Quels sont les plus anciens commerces de Narbonne encore ouverts à ce jour ? Certains ont traversé les générations, voire les siècles. Au fil des semaines, nous allons à la rencontre de ces enseignes qui défient le temps. Cette fois, Henri Fabre nous raconte l’histoire de l’enseigne créée par son arrière-grand-père en 1875.
La jardinerie Fabre n’a pas toujours été implantée à Bonne Source. Car son origine est bien antérieure à la création de la zone économique. Il faut remonter à l’année 1875 et revenir au centre historique de Narbonne pour voir éclore cette enseigne locale : « C’est mon arrière-grand-père qui a ouvert un magasin de graines, juste à côté du passage de l’Ancre (dans le renfoncement où se situe aujourd’hui une pizzeria, NDLR) », rappelle Henri Fabre, aujourd’hui âgé de 83 ans. Du XIXe siècle jusqu’à 2019, l’enseigne a été tenue par la même famille. Et même si elle a changé de main il y a 5 ans, les nouveaux propriétaires ont gardé le nom de Fabre en mémoire de son histoire narbonnaise.
Des graines, des plants et des poissons exotiques
Un magasin de graines et une pépinière : tel est le point de départ de l’entreprise créée par l’arrière-grand-père d’Henri Fabre. « Ma grand-mère a repris le flambeau et a monté un autre magasin, dans la rue Marcellin-Courral, toujours en centre-ville de Narbonne. Elle l’a gardé jusqu’en 1993, puis mon père a pris le relais. De son temps, on vendait surtout des graines, à coup de 150 ou 200 kg. On ne vivait que de ça et le fichier clients était très important : les gens semaient et repiquaient, et on servait tous les maraîchers dans un rayon de 100 km. On allait à Carcassonne, Limoux, Castelnaudary, Lézignan… Mais petit à petit, les maraîchers ont disparu. La où il y avait des cultures, des lotissements se sont construits. Il a donc fallu se reconvertir : après le commerce de graines on s’est lancé dans le commerce de plants, c’était la suite logique. Dans les années 1960, nous avons aussi créé la première animalerie sur Narbonne : on vendait surtout des poissons exotiques et on avait des rampes à gaz pour faire marcher les aquariums… C’était le début. «
Il ne faut pas avoir peur de la concurrence
Henri Fabre nous présente une photo du magasin d’origine prise en 1907. Photo F.P.

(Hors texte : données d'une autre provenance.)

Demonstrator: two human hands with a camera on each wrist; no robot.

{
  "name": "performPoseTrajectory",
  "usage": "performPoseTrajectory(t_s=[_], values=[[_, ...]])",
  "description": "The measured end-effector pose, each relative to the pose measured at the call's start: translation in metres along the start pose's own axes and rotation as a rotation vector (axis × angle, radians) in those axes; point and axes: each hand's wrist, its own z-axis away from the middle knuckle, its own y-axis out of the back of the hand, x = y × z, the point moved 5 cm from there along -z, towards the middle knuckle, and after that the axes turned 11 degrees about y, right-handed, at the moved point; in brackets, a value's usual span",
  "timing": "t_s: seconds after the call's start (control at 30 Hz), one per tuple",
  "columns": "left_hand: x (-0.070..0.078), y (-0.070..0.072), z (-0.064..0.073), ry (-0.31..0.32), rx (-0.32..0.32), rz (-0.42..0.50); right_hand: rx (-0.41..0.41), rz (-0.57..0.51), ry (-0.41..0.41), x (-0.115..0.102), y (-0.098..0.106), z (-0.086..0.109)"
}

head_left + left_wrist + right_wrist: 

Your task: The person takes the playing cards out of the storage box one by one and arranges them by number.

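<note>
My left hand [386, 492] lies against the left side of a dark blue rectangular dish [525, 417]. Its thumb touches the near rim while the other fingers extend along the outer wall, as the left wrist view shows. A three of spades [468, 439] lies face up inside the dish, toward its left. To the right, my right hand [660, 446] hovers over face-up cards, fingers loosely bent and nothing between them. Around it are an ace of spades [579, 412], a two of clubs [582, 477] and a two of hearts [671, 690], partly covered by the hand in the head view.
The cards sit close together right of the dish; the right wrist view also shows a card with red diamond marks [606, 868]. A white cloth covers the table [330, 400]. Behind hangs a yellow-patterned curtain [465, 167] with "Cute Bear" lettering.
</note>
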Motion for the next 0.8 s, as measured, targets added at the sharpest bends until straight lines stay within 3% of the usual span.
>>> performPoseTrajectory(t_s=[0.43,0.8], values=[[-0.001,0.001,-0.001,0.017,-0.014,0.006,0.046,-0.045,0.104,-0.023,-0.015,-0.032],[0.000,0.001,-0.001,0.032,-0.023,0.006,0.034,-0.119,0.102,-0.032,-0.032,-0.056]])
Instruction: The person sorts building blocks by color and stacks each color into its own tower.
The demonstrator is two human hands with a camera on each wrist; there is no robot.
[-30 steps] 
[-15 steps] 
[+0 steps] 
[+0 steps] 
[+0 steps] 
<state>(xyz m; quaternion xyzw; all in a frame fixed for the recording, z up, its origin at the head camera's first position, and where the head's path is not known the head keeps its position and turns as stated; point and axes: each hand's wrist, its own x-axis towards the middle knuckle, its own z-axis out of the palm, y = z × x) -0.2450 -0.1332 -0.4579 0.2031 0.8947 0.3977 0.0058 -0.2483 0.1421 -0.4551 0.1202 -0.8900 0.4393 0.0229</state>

Quand la rue Coural a été placée en sens unique, « cela nous a posé des problèmes ». L’entreprise Fabre a alors pris une décision stratégique : « En 1982, on a transféré une partie de notre activité dans la rue Jacquard où nous avions des chambres froides et des entrepôts pour le négoce de gros, notamment de plants des pommes de terre : on en faisait jusqu’à 300 tonnes ! On a transformé une partie en magasin et c’est resté jusqu’en 1999. »
Au fil des évolutions et des opportunités
Quand la rue Jacquard a été placée à son tour en sens unique, « on créait des nuisances car on recevait des camions de 25 tonnes ». Henri Fabre saisit alors « l’opportunité de créer la jardinerie à Bonne Source ». Il s’agit donc d’une des toutes premières entreprises ouvertes à la zone économique. « Mais concomitamment, l’enseigne Tridome et sa jardinerie ont ouvert leurs portes quasiment un mois après ! Tout le monde me disait que j’étais fou ! Mais il ne faut pas avoir peur de la concurrence. »
150 ans l’an prochain
Entre-temps, en chef d’entreprise avisé, le père d’Henri Fabre avait lancé une activité commerciale complémentaire dès 1967 : « Avec mon frère, on faisait tous les marchés de la région pour vendre des graines et des plants. J’ai arrêté en 1999 pour créer la jardinerie et mon frère a continué avec des employés jusqu’en 2008. Ses fils ont monté une activité similaire de négoce et de travaux agricoles. En souvenir, j’ai offert à un de mes neveux la carotte qui servait d’enseigne au magasin « Graines Fabre » de l’époque. »
La jardinerie Fabre aujourd’hui à la zone Bonne Source. Photo F.P.
Si la jardinerie Fabre n’est plus dans le giron familial, Henri Fabre mesure le chemin parcouru jusqu’à aujourd’hui. « Il faut toujours suivre l’évolution et prendre le train en marche, sinon on reste sur le quai… et ça va vite ! Quand j’ai créé la jardinerie, j’avais presque 60 ans. Il a fallu du courage, mais c’était une question de survie. » Un choix judicieux puisque l’entreprise fêtera ses 150 ans l’an prochain.